Narrow to pure C files using -name or -iname:

 % find . -name '*.c' -type f -exec stat {} \; | grep Modify | cut -d ' ' -f 2 | sort | uniq -c | sort -n
      1 2009-06-15
      1 2013-02-07
      1 2018-09-10
      1 2018-12-07
      4 2018-10-19
      5 2016-02-15
      6 2020-03-27
      8 2020-04-06
     34 2020-04-09
    113 2020-01-27

As seen at reddit.


(Updated in Dec-2023.)

Also, let's see timezones of maintainers of some popular github project, like LLVM.

 % git remote -v
origin  https://github.com/llvm/llvm-project.git (fetch)
origin  https://github.com/llvm/llvm-project.git (push)

 % git log | grep "^Date:" | cut -d ' ' -f 9 | sort | uniq -c | sort -n
      2 +0430
      9 +0330
     10 +1200
     36 +1300
     43 -1000
    129 -0300
    129 +1100
    137 +1000
    163 +0400
    213 +0500
   1355 +0700
   1574 +0530
   1672 +0900
   1701 -0600
   5247 +0300
   5534 +0800
   9600 -0500
  12015 -0400
  14380 +0200
  19276 -0800
  23018 +0100
  35887 -0700
 352210 +0000

UTC (+0) is to be ignored -- probably some bots. Next popular is -7 (and -8) -- west coast of U.S. +1 and +2 is (western) Europe. -4 and -5 is east coast of U.S. +8 is China. +3 is eastern Europe and Russia. Neat! Majority of LLVM development happens at west coast of U.S.

Now let's determine most active hours in LLVM development.

Dates (only) for all commits:

 % git log --date=format:'%Y-%m-%d %H:%M:%S %z' --pretty=format:'%ad'
2023-12-19 11:46:30 -0700
2023-12-19 10:44:18 -0800
2023-12-19 11:39:00 -0700
2023-12-19 19:32:17 +0100
...

Ouch, these dates are with timezone. But I can manage this by adding '--date=local':

 % git log --date=format:'%Y-%m-%d %H:%M:%S %z' --pretty=format:'%ad' --all --date=local
Tue Dec 19 19:46:30 2023
Tue Dec 19 19:44:18 2023
Tue Dec 19 19:39:00 2023
Tue Dec 19 19:32:17 2023
Tue Dec 19 19:26:23 2023
...

I run this on a server with CET time zone (Germany).

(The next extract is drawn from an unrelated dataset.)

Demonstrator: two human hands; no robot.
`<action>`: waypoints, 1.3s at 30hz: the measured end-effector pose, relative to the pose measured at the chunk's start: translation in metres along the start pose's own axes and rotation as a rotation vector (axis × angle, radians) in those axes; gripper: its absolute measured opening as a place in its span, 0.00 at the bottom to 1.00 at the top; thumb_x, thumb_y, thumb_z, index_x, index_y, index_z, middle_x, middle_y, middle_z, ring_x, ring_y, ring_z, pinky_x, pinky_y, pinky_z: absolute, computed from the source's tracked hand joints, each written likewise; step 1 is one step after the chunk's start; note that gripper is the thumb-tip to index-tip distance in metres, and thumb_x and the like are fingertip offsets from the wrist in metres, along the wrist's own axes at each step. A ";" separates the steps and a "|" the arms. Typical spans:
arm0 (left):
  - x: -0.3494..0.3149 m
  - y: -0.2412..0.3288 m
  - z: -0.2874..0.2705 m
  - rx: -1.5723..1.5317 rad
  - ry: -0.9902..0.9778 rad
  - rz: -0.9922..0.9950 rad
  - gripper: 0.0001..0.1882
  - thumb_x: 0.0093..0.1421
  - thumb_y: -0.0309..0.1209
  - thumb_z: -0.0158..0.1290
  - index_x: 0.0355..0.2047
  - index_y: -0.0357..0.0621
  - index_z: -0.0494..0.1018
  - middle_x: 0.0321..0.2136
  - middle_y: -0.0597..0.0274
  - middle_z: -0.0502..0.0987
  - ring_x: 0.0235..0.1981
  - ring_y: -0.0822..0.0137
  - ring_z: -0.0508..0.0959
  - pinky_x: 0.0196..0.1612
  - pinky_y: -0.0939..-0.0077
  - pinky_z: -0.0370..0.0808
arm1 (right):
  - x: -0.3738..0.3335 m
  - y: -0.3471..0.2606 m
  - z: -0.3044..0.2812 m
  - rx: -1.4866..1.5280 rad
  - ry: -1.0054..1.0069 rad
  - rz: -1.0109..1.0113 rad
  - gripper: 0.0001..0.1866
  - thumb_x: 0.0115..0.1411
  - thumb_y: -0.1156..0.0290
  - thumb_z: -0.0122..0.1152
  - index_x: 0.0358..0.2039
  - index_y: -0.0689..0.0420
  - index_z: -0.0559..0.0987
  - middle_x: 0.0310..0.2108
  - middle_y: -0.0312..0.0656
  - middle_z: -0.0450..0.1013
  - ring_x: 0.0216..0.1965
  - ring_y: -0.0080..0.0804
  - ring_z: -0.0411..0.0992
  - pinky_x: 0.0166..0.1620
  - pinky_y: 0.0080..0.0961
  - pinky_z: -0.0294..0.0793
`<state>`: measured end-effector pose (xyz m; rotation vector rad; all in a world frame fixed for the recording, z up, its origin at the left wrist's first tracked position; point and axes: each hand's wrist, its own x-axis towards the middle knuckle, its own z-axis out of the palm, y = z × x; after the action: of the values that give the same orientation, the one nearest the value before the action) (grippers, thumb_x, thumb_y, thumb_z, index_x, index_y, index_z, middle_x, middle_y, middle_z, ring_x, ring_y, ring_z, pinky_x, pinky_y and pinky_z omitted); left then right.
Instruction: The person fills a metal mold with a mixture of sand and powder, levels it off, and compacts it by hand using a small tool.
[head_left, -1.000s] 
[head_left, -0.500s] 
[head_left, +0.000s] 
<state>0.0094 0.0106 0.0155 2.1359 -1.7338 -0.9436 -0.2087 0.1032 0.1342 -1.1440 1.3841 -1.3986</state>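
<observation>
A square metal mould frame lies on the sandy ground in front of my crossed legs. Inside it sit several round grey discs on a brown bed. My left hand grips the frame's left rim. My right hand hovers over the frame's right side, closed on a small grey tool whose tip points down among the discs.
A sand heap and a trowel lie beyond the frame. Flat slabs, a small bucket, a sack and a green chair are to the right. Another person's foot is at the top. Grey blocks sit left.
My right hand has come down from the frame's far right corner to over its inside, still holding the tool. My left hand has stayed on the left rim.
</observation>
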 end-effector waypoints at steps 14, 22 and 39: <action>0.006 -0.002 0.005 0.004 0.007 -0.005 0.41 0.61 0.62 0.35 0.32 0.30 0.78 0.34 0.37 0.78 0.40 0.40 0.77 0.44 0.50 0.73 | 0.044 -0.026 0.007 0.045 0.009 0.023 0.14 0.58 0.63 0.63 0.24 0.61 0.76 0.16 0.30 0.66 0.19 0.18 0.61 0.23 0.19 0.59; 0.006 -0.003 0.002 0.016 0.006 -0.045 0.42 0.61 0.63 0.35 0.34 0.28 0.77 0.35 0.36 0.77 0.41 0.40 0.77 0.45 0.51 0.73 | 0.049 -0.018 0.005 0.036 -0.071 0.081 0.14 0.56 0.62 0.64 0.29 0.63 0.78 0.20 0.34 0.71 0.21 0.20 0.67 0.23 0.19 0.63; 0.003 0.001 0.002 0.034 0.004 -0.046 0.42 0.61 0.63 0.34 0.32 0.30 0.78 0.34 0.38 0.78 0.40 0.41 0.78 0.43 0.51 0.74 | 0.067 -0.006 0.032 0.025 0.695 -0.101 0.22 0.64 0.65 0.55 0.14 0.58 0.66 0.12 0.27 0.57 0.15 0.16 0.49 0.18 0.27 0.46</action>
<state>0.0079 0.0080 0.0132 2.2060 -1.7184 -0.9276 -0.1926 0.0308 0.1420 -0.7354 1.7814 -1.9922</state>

So all dates converted to CET TZ.

Filter only HH:MM:SS:

 % git log --date=format:'%Y-%m-%d %H:%M:%S %z' --pretty=format:'%ad' --all --date=local | cut -d ' ' -f 4
19:46:30
19:44:18
19:39:00
19:32:17
19:26:23
19:11:42
...

Filter only hour and show statistics:

 % git log --date=format:'%Y-%m-%d %H:%M:%S %z' --pretty=format:'%ad' --all --date=local | cut -d ' ' -f 4 | cut -d ':' -f 1 | sort | uniq -c
  30984 00
  28691 01
  24164 02
  17517 03
  12288 04
  11004 05
  12132 06
  12993 07
  13695 08
  13022 09
  13935 10
  14335 11
  13449 12
  12357 13
  15000 14
  17468 15
  19965 16
  22351 17
  27073 18
  31797 19
  33739 20
  27708 21
  33076 22
  33678 23

You see, most active hours are between 1900 (CET) and 0100. Night in Europe and/or day in U.S.